All records that follow are to be copied exactly, with images omitted.

*** Dataset content Section Begins ***

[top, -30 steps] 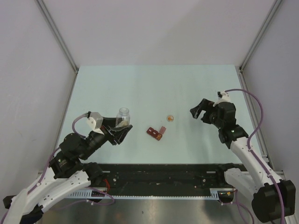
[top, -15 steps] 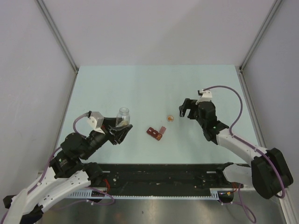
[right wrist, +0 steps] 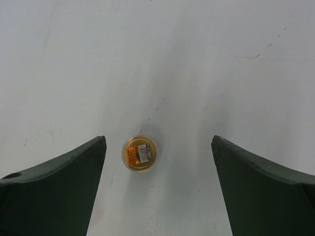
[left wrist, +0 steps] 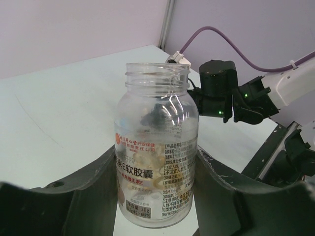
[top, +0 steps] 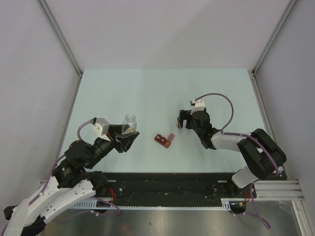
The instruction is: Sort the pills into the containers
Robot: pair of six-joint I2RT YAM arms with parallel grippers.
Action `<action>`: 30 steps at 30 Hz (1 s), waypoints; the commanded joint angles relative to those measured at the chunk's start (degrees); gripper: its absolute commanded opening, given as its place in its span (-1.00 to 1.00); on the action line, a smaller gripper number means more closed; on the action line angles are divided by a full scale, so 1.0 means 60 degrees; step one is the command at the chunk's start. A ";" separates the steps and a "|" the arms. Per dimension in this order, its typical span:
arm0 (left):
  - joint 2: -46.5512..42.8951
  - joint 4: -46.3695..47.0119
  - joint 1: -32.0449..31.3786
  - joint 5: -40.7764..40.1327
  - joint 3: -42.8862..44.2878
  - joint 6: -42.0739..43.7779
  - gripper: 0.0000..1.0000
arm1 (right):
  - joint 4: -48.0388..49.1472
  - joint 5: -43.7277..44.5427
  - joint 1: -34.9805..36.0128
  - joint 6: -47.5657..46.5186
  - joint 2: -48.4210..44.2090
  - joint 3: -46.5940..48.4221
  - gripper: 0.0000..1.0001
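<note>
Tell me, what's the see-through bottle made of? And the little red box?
The bottle looks like clear, glossy plastic, maybe glass: you see through it and light glints on its wall. The red box is probably plastic, solid dark red, but too small here to be sure.

In the top view the round cap is covered by the right gripper, and the pill box is shown too small for its lids to be judged open or closed. In the left wrist view the contents of the bottle are blurred behind its label, and the left gripper is cut off by the lower edge.
</note>
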 commanded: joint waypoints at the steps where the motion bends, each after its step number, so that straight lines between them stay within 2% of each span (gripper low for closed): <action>1: -0.0024 0.0152 -0.0043 -0.0238 0.0009 -0.0085 -0.99 | 0.0791 0.0244 -0.0008 -0.0106 0.0323 0.0058 0.86; 6: -0.0157 0.0137 -0.0043 -0.0297 -0.0093 -0.0085 -0.99 | 0.0132 -0.0695 0.0035 -0.0135 0.0266 0.0043 0.83; 12: -0.0112 0.0078 -0.0043 -0.0297 -0.0079 -0.0027 -0.99 | 0.0380 -0.1135 0.0284 -0.0296 0.0309 -0.0177 0.83; 21: -0.0259 -0.0024 -0.0043 -0.0472 -0.0137 0.0061 -0.99 | 0.0512 -0.0917 0.0285 -0.0355 0.0675 -0.0133 0.79; 30: -0.0332 -0.0141 -0.0043 -0.0546 -0.0079 0.0178 -0.99 | -0.0059 -0.0740 0.0299 -0.0091 0.1203 0.0496 0.70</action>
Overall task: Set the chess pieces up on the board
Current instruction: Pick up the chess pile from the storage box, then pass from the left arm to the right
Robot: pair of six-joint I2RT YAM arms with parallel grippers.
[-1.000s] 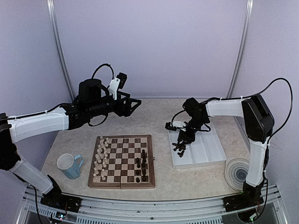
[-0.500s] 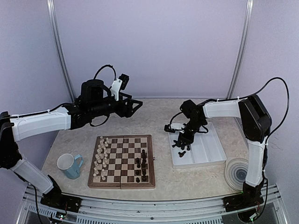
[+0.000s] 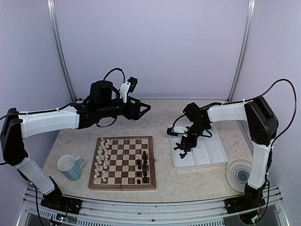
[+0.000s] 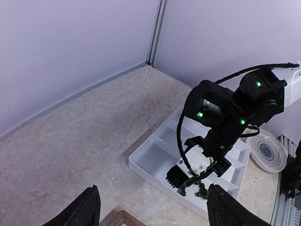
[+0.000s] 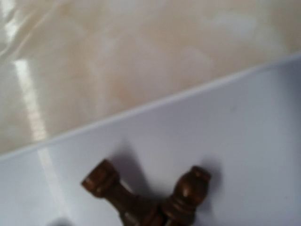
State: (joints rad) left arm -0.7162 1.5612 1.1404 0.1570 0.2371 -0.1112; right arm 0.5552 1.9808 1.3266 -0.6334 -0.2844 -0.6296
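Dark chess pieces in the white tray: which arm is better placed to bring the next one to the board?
Right. The right pincer is down in the white tray at the dark pieces. The left pincer hovers open above the table behind the board, away from them.

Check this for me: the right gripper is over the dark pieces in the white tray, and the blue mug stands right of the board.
One thing is wrong: the mug stands left of the board, as the top view shows. The rest holds: the right gripper is over the dark pieces in the tray.
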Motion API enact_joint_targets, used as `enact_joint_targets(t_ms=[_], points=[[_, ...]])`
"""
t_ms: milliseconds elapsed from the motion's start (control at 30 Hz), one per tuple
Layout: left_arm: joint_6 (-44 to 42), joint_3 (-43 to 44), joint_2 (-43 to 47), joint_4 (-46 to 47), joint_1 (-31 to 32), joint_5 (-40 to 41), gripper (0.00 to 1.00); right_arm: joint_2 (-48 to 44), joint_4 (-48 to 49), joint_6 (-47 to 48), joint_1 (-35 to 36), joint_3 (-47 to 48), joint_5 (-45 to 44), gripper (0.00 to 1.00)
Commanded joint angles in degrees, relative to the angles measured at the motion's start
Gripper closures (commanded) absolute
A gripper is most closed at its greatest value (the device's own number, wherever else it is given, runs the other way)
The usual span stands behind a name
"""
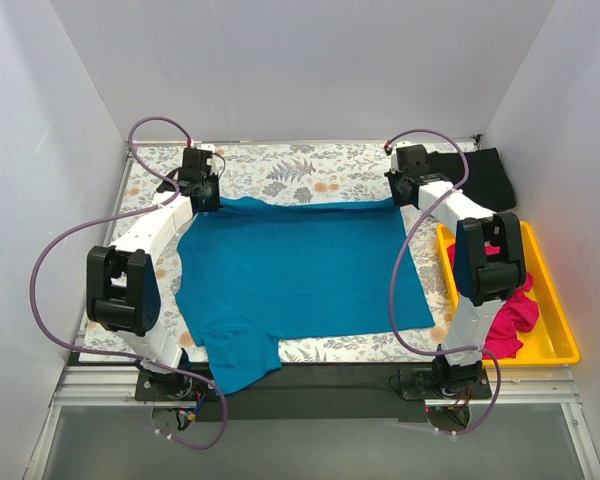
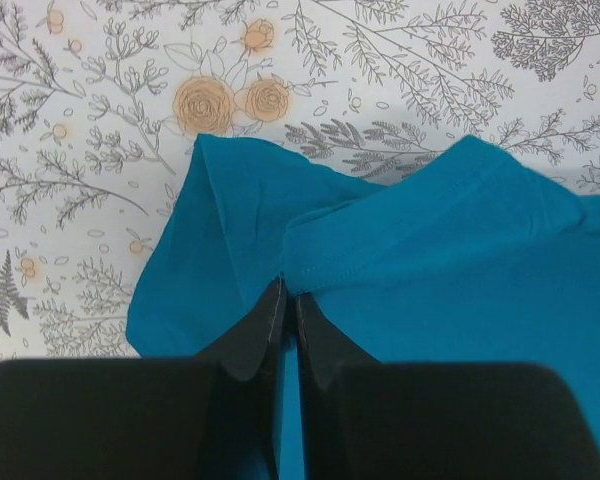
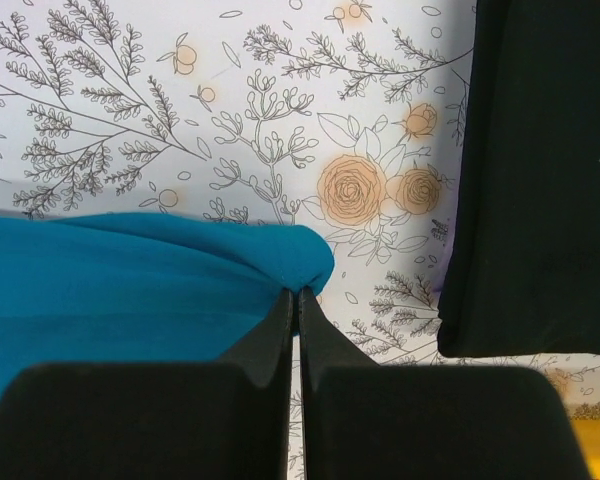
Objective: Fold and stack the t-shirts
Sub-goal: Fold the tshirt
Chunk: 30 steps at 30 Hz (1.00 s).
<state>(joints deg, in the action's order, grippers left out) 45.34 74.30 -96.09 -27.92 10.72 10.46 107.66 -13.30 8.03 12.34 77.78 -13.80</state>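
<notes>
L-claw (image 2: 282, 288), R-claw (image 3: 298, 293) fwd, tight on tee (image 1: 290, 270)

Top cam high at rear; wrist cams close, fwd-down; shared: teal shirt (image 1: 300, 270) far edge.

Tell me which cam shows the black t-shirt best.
Top external: the black t-shirt shows nearly whole, lying flat at the far right. Right wrist crops the shirt to one edge and corner. Left wrist shows none of it.
</notes>
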Motion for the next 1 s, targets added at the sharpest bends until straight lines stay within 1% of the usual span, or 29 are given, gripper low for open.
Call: enact_joint_targets(t_ms=[0, 167, 300, 467, 967], points=[[3.26, -0.30, 5.82, -4.42, -0.09, 0.44, 1.00, -3.59, -1.46, -2.49, -0.38, -1.13, -1.58, 0.99], [5.10, -0.30, 8.11, -6.79, -0.09, 0.26, 1.00, -4.65, -2.87, -4.34, -0.30, -1.66, -2.46, 0.99], [6.69, 0.32, 9.69, -9.16, -0.09, -1.83, 1.00, -5.70, -3.75, -5.04, -0.30, -2.19, -3.60, 0.99], [8.36, -2.40, 12.68, -11.01, 0.00, -2.55, 1.00, -7.28, -4.72, -6.62, -0.30, -3.42, -4.04, 0.99], [11.78, -8.65, 17.52, -13.91, 0.44, -3.86, 1.00, -10.36, -6.48, -12.34, -0.38, -7.90, -5.71, 0.99]])
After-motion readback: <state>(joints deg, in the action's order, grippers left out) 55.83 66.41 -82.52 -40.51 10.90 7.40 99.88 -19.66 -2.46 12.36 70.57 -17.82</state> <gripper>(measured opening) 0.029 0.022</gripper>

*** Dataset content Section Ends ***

● **Result of the task**
[top, -30 steps] 
[top, -15 steps] 
[right wrist, +0 steps] 
[left wrist, +0 steps] 
[top, +0 steps] 
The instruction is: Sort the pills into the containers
Robot: pair of six-joint I2RT YAM arms with parallel grippers.
Action `<action>`: 30 steps at 30 Hz (1 s), waypoints; the commanded joint angles relative to those measured at the chunk's start (degrees); gripper: its absolute commanded opening, given as its place in its span (-1.00 to 1.00); on the action line, a smaller gripper number means more closed; on the action line angles are divided by a full scale, so 1.0 means 60 degrees; step one is the command at the chunk's start. A ";" separates the steps and a "|" the arms. Per dimension in this order, its typical span:
arm0 (left):
  - joint 2: -46.5512..42.8951
  - joint 4: -46.3695..47.0119
  - joint 1: -32.0449..31.3786
  - joint 5: -40.7764..40.1327
  - joint 3: -42.8862..44.2878
  - joint 6: -42.0739..43.7779
  - gripper: 0.0000..1.0000
arm1 (right):
  - joint 4: -48.0388..49.1472
  - joint 5: -43.7277..44.5427
  - joint 1: -34.9805..36.0128
  - joint 6: -47.5657..46.5186
  - joint 2: -48.4210..44.2090
  - joint 3: -46.5940..48.4221
  - gripper: 0.0000..1.0001
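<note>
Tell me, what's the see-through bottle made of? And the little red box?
The bottle looks like clear, glossy plastic, maybe glass: you see through it and light glints on its wall. The red box is probably plastic, solid dark red, but too small here to be sure.

In the top view the round cap is covered by the right gripper, and the pill box is shown too small for its lids to be judged open or closed. In the left wrist view the contents of the bottle are blurred behind its label, and the left gripper is cut off by the lower edge.
</note>
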 commanded: joint waypoints at the steps where the motion bends, each after its step number, so that straight lines between them stay within 2% of each span (gripper low for closed): <action>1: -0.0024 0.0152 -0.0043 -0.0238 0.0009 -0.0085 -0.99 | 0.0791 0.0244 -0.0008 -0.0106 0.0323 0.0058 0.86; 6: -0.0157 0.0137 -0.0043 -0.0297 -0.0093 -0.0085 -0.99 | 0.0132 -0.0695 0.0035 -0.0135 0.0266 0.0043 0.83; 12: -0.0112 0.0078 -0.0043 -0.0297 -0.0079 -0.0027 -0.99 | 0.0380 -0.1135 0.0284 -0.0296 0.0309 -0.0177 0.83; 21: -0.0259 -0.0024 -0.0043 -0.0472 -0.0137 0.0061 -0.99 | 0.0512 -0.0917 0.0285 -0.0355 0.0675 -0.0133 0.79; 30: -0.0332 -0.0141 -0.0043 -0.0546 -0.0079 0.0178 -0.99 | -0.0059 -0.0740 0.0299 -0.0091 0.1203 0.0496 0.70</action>
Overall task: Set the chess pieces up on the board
Current instruction: Pick up the chess pile from the storage box, then pass from the left arm to the right
Robot: pair of six-joint I2RT YAM arms with parallel grippers.
[-1.000s] 
[-0.500s] 
[+0.000s] 
[+0.000s] 
[+0.000s] 
State: (joints rad) left arm -0.7162 1.5612 1.1404 0.1570 0.2371 -0.1112; right arm 0.5552 1.9808 1.3266 -0.6334 -0.2844 -0.6296
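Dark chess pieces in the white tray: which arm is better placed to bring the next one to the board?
Right. The right pincer is down in the white tray at the dark pieces. The left pincer hovers open above the table behind the board, away from them.

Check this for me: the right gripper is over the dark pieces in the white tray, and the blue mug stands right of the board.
One thing is wrong: the mug stands left of the board, as the top view shows. The rest holds: the right gripper is over the dark pieces in the tray.
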Motion API enact_joint_targets, used as `enact_joint_targets(t_ms=[_], points=[[_, ...]])`
"""
t_ms: milliseconds elapsed from the motion's start (control at 30 Hz), one per tuple
Layout: left_arm: joint_6 (-44 to 42), joint_3 (-43 to 44), joint_2 (-43 to 47), joint_4 (-46 to 47), joint_1 (-31 to 32), joint_5 (-40 to 41), gripper (0.00 to 1.00); right_arm: joint_2 (-48 to 44), joint_4 (-48 to 49), joint_6 (-47 to 48), joint_1 (-35 to 36), joint_3 (-47 to 48), joint_5 (-45 to 44), gripper (0.00 to 1.00)
Commanded joint angles in degrees, relative to the angles measured at the motion's start
Gripper closures (commanded) absolute
A gripper is most closed at its greatest value (the device's own number, wherever else it is given, runs the other way)
The usual span stands behind a name
"""
Objective: Fold and stack the t-shirts
Sub-goal: Fold the tshirt
Chunk: 30 steps at 30 Hz (1.00 s).
<state>(joints deg, in the action's order, grippers left out) 45.34 74.30 -96.09 -27.92 10.72 10.46 107.66 -13.30 8.03 12.34 77.78 -13.80</state>
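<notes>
L-claw (image 2: 282, 288), R-claw (image 3: 298, 293) fwd, tight on tee (image 1: 290, 270)

Top cam high at rear; wrist cams close, fwd-down; shared: teal shirt (image 1: 300, 270) far edge.

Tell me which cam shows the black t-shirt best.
Top external: the black t-shirt shows nearly whole, lying flat at the far right. Right wrist crops the shirt to one edge and corner. Left wrist shows none of it.
</notes>
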Motion for the next 1 s, targets added at the sharpest bends until straight lines stay within 1% of the usual span, or 29 are given, gripper low for open.
Call: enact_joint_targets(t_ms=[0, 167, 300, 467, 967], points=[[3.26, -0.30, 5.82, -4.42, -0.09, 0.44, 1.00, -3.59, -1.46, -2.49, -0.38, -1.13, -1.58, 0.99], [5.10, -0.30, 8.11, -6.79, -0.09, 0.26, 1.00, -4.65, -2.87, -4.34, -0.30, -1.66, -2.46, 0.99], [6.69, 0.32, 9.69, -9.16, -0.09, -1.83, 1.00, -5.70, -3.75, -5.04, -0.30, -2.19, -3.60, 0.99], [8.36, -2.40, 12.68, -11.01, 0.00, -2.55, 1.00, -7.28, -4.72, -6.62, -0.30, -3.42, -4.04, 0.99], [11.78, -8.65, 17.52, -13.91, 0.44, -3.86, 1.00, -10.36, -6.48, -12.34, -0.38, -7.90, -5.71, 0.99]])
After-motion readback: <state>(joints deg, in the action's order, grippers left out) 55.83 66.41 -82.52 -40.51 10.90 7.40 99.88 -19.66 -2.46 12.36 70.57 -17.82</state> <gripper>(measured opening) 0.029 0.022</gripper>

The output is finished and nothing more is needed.